* What you are asked to do *
Below are entries. Reproduce exactly the lines between the line holding "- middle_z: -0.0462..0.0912" and the line holding "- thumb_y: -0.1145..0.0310", inclusive, and only those.

* Records supplied *
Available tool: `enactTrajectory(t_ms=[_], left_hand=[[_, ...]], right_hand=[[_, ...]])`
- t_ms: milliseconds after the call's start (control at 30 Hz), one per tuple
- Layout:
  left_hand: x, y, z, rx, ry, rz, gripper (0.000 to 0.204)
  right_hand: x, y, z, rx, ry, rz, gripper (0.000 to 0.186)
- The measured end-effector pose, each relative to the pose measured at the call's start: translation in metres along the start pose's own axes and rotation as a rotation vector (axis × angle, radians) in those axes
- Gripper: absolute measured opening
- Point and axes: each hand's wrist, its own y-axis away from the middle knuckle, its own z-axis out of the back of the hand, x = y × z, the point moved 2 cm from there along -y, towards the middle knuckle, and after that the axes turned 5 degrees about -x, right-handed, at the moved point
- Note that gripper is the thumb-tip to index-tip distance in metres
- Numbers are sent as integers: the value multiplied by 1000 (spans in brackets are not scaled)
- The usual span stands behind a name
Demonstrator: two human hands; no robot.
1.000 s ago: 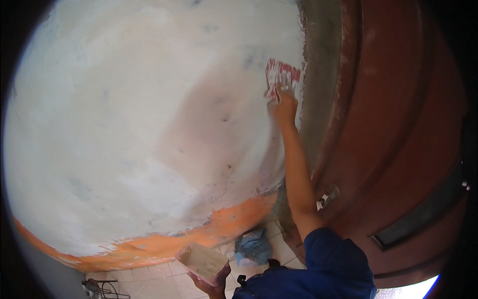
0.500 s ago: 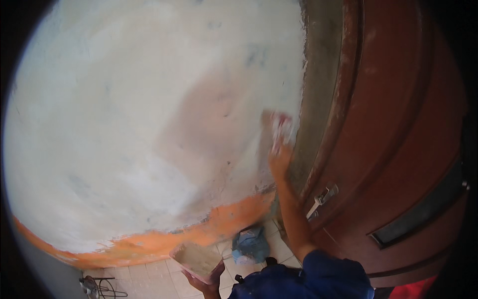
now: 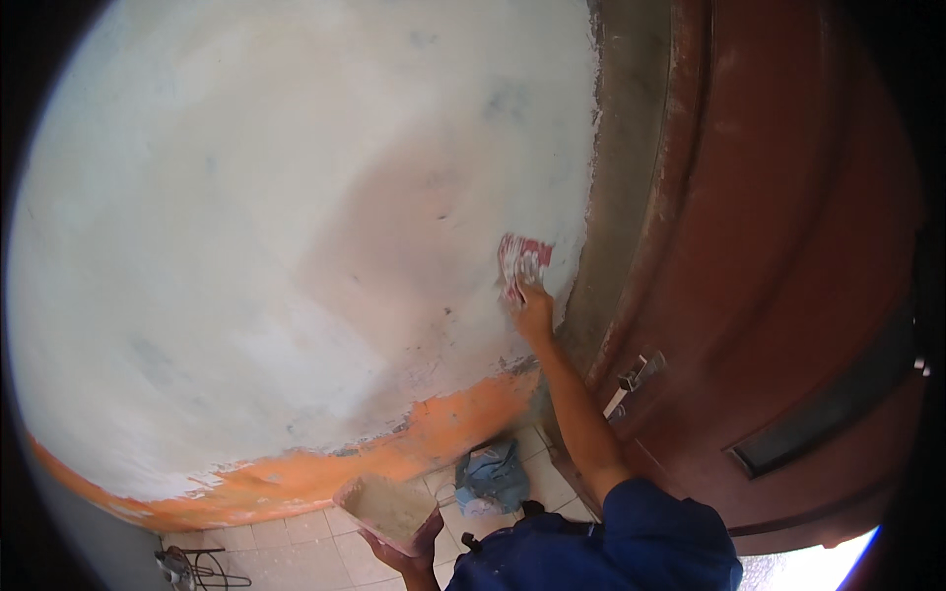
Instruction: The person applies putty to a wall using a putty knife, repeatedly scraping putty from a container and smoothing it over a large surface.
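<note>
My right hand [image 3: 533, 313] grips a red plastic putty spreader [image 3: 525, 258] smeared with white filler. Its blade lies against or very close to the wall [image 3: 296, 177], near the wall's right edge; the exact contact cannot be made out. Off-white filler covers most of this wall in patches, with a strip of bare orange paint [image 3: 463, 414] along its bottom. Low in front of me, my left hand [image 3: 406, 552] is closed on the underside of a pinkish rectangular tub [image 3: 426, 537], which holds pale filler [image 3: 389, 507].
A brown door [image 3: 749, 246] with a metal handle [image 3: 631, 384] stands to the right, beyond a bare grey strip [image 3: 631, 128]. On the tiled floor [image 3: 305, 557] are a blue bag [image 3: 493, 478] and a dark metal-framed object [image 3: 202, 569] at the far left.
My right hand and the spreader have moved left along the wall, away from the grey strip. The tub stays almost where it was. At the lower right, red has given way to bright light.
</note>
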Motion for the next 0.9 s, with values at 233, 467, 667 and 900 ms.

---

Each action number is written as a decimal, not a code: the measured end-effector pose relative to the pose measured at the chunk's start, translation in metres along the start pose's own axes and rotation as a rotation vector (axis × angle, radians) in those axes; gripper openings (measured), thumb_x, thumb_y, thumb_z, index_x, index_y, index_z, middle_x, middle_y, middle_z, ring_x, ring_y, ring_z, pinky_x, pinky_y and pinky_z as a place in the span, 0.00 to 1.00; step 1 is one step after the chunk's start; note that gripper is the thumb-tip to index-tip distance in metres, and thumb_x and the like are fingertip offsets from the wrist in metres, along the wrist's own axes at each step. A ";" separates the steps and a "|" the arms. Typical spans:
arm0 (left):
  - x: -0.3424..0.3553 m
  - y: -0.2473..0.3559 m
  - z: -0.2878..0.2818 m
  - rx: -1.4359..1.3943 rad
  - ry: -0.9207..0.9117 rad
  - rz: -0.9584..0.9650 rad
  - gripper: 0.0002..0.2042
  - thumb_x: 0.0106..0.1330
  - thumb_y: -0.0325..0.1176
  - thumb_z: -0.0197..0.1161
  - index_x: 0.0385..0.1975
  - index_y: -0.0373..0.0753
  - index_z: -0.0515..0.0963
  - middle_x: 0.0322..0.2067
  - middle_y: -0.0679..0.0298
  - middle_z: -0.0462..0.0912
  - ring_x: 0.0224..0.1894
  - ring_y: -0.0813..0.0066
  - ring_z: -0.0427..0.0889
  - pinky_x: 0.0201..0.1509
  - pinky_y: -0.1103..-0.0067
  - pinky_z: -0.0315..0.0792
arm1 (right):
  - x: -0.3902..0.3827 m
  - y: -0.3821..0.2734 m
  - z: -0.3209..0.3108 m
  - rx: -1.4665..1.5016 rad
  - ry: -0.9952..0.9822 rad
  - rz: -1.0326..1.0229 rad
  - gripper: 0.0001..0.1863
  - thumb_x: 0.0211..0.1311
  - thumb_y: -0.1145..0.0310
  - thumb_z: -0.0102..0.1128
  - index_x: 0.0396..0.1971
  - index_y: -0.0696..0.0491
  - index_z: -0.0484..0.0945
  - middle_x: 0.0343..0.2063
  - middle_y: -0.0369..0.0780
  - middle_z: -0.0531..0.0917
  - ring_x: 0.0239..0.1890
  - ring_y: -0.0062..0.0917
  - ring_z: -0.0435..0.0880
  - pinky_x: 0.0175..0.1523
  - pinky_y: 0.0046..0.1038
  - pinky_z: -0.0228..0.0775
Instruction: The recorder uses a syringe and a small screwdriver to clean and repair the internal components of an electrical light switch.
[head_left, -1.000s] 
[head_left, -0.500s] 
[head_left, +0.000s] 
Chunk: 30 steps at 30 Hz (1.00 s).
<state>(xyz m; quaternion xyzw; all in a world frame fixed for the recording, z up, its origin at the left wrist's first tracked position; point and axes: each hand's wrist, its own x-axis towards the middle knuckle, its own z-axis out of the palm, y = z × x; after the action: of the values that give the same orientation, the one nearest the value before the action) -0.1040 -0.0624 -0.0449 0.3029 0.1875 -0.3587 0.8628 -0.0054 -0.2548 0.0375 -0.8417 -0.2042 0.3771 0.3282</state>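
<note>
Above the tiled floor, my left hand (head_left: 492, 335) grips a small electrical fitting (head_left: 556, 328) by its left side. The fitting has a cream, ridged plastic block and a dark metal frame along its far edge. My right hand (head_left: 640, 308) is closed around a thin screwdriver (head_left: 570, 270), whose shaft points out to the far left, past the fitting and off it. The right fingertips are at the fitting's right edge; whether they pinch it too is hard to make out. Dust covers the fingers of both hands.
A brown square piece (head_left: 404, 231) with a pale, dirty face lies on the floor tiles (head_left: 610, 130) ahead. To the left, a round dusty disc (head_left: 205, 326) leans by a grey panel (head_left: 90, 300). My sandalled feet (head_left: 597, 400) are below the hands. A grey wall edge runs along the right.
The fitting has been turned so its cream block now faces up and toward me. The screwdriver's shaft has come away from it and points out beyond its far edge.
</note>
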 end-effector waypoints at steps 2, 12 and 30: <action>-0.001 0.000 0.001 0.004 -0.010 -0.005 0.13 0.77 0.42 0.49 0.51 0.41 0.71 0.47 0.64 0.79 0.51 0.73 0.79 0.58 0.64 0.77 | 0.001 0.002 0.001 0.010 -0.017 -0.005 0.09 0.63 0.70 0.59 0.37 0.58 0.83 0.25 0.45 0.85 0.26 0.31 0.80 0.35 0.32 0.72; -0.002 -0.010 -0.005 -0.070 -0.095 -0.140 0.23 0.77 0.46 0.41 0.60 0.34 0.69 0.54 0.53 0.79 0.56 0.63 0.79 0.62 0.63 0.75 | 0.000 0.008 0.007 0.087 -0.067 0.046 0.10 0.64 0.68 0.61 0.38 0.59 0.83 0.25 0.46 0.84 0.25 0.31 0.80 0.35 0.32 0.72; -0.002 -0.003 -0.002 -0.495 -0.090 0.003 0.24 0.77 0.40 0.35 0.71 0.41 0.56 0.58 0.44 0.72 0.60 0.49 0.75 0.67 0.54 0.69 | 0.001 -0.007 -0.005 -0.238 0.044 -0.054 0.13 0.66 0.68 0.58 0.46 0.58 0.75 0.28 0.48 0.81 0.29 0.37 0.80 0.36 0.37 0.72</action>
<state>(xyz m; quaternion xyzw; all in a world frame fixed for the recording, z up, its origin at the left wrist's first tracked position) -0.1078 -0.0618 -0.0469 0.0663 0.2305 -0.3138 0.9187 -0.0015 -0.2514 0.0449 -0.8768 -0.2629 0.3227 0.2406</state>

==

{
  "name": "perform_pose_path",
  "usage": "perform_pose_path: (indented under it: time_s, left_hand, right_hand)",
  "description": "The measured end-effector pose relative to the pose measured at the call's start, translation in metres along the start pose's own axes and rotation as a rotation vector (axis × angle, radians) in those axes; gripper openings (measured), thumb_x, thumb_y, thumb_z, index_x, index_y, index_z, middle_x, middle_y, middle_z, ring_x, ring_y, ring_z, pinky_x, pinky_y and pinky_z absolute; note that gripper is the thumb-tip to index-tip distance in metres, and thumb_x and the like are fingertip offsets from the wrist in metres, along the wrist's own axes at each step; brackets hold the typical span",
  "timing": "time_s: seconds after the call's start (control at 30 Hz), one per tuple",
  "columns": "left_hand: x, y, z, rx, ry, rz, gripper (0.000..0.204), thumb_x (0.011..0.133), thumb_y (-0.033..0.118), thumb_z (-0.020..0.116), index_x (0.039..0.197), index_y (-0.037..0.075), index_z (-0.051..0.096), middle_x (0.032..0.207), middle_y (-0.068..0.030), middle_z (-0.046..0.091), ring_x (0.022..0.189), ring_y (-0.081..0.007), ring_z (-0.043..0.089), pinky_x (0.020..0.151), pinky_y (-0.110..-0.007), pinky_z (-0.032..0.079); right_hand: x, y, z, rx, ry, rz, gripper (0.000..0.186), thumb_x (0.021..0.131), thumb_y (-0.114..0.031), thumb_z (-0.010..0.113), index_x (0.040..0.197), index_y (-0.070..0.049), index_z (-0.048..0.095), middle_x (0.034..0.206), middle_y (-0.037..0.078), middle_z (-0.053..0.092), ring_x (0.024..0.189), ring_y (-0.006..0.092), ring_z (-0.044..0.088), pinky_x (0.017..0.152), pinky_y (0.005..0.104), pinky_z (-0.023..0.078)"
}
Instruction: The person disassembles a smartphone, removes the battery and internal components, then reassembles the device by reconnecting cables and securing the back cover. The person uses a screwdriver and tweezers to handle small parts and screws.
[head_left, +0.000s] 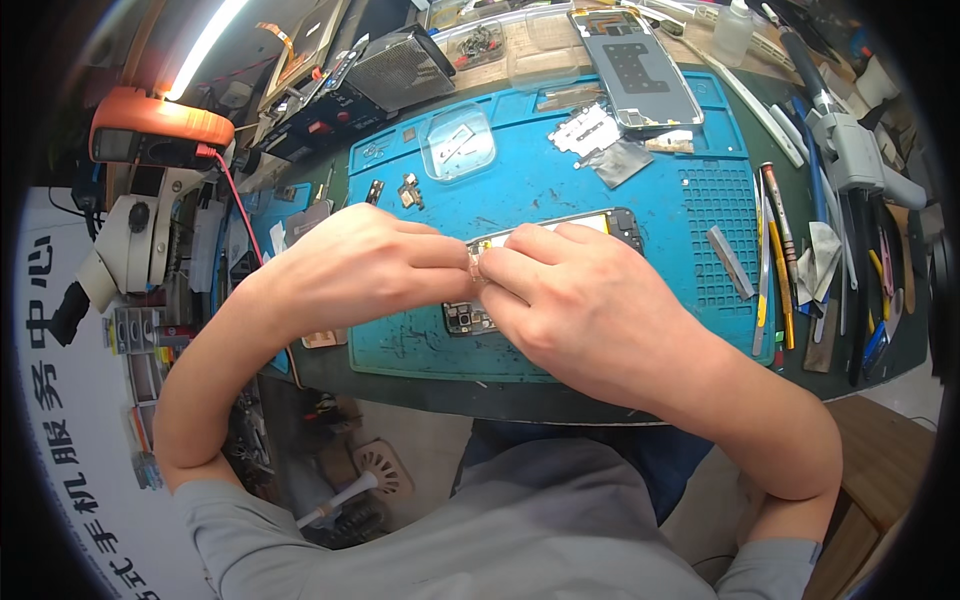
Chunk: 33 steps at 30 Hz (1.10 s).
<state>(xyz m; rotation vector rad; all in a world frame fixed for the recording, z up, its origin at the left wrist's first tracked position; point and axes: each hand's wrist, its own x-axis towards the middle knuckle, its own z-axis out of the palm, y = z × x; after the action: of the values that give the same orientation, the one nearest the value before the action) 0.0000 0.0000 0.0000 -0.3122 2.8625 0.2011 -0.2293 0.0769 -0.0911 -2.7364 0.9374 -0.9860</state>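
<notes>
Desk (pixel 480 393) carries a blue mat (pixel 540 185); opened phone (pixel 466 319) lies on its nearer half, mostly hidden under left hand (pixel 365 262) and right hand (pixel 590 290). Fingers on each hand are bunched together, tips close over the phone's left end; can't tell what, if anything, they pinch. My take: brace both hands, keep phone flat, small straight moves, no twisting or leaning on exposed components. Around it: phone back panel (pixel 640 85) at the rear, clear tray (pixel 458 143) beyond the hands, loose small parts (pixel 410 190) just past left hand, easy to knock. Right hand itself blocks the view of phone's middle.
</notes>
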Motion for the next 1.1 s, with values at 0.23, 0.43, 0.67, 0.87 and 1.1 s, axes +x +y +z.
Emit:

* Answer for the task *
  - middle_z: -0.0462..0.0912
  - ring_x: 0.0224..0.1894
  - ring_y: -0.0813..0.0066
  - ring_z: -0.0427..0.0889
  - pinky_x: 0.0201..0.1509
  - pinky_y: -0.1103..-0.0067
  - pinky_z: -0.0315..0.0792
arm1 (right):
  - x: -0.3902..0.3827 m
  - y: -0.3821..0.2734 m
  - z: -0.3209..0.3108 m
  - rx: -1.4665..1.5016 rad
  - ry: -0.9952..0.9822 rad
  - rz: -1.0326..1.0229 rad
  - gripper: 0.0001..0.1863
  - thumb_x: 0.0211..0.1311
  - thumb_y: -0.1145..0.0310

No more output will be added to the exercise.